__HOW TO COMPLETE THIS TASK__. Would you repeat the listing below exactly, with no pictures in it?

__GIVEN INFORMATION__.
────

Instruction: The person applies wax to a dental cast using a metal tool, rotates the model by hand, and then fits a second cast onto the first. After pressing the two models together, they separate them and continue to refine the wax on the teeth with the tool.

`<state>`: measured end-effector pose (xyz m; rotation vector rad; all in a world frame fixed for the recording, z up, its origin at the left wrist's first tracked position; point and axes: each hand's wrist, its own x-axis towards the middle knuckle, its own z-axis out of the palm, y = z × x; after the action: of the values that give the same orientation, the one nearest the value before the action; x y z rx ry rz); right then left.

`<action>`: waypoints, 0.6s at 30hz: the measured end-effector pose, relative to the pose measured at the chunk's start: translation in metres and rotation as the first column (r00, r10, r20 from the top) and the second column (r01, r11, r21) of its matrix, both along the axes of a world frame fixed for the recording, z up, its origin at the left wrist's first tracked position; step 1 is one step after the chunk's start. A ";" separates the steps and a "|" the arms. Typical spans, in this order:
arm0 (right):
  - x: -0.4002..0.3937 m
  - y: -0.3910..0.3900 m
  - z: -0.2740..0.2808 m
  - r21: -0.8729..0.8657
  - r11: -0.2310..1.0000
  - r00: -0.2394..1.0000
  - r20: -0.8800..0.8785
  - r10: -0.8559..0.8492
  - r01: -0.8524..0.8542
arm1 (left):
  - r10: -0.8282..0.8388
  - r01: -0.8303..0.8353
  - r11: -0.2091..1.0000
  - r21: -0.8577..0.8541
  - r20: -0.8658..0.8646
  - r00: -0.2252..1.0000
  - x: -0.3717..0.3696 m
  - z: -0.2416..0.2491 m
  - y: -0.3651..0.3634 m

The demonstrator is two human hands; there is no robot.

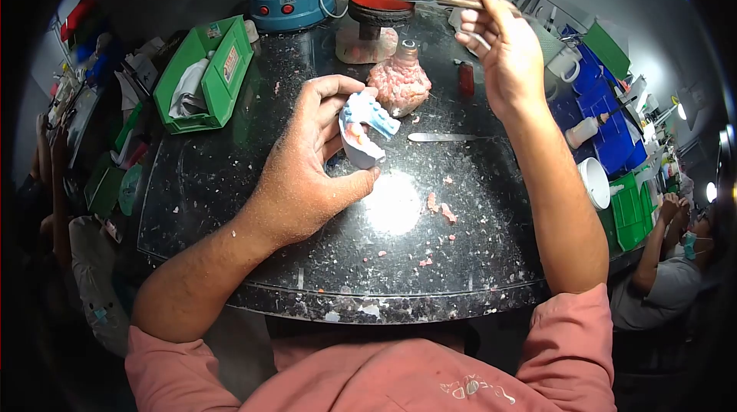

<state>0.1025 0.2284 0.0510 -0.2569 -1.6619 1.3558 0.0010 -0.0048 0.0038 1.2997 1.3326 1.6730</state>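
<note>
A white and blue dental model (361, 153) with a curved arch is held between the thumb and fingers of my left hand (303, 170), above the dark table. My right hand (503, 47), raised at the upper right, grips a thin tool with a brownish handle (463, 2). The tool's tip reaches the edge of a round dark pot (381, 18) of red material. Just behind the model stands a lumpy pink mass (401, 80) with a metal top. A flat metal spatula (441, 137) lies on the table right of the model.
The speckled table (307, 266) carries pink scraps (447, 213), a green bin (236, 78), a blue machine (290, 13) and a red lighter-like object (466, 78). Blue trays (614, 147) and a white jar (593, 182) are at right. A co-worker (666, 278) sits at far right; others are at left.
</note>
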 end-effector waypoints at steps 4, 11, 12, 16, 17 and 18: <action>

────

__EXERCISE OUTPUT__.
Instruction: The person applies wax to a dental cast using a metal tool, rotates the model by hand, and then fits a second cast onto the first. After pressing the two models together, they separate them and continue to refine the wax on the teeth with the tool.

`<state>`: measured end-effector pose (xyz m; rotation vector rad; all in a world frame fixed for the recording, z up, its origin at the left wrist's first tracked position; point and axes: each hand's wrist, its own x-axis towards the middle knuckle, its own z-axis out of the palm, y = z × x; after the action: of the values that give the same orientation, the one nearest the value before the action; x y z rx ry rz); right then left.

`<action>`: waypoints, 0.6s at 30hz: the measured end-effector pose, relative to the pose measured at the chunk's start: translation in metres and rotation as the first column (r00, r10, r20 from the top) and the second column (r01, r11, r21) of its matrix, both along the axes of a world frame fixed for the recording, z up, its origin at the left wrist's first tracked position; step 1 is one step after the chunk's start. A ";" separates the steps and a "|" the arms. Typical spans, in this order:
arm0 (right):
  - x: -0.4002..0.3937 m
  - y: -0.3910..0.3900 m
  - z: -0.2740..0.2808 m
  - r21: -0.8729..0.8657
  - r11: -0.2310..1.0000
  - r00: -0.2394..1.0000
  - r20: -0.8800..0.8785
  - r10: -0.8559..0.8492
  - r01: -0.8524..0.8542
arm1 (left):
  - r10: -0.8282..0.8388
  - r01: -0.8303..0.8353
  - r11: -0.2091..1.0000
  - r21: -0.8577..0.8541
  - r20: -0.8658..0.8646
  - r00: -0.2252..1.0000
  - x: -0.3717..0.3696 m
  - z: -0.2416..0.2491 m
  - y: -0.3651..0.3634 m

The demonstrator is two human hands; there is no robot.


<state>0.1025 0.2284 0.0510 -0.2569 -1.6619 1.3558 0.0010 -0.0048 0.0038 1.2997 1.3326 1.6730</state>
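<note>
A white and blue dental model (361, 153) with a curved arch is held between the thumb and fingers of my left hand (303, 170), above the dark table. My right hand (503, 47), raised at the upper right, grips a thin tool with a brownish handle (463, 2). The tool's tip reaches the edge of a round dark pot (381, 18) of red material. Just behind the model stands a lumpy pink mass (401, 80) with a metal top. A flat metal spatula (441, 137) lies on the table right of the model.
The speckled table (307, 266) carries pink scraps (447, 213), a green bin (236, 78), a blue machine (290, 13) and a red lighter-like object (466, 78). Blue trays (614, 147) and a white jar (593, 182) are at right. A co-worker (666, 278) sits at far right; others are at left.
</note>
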 end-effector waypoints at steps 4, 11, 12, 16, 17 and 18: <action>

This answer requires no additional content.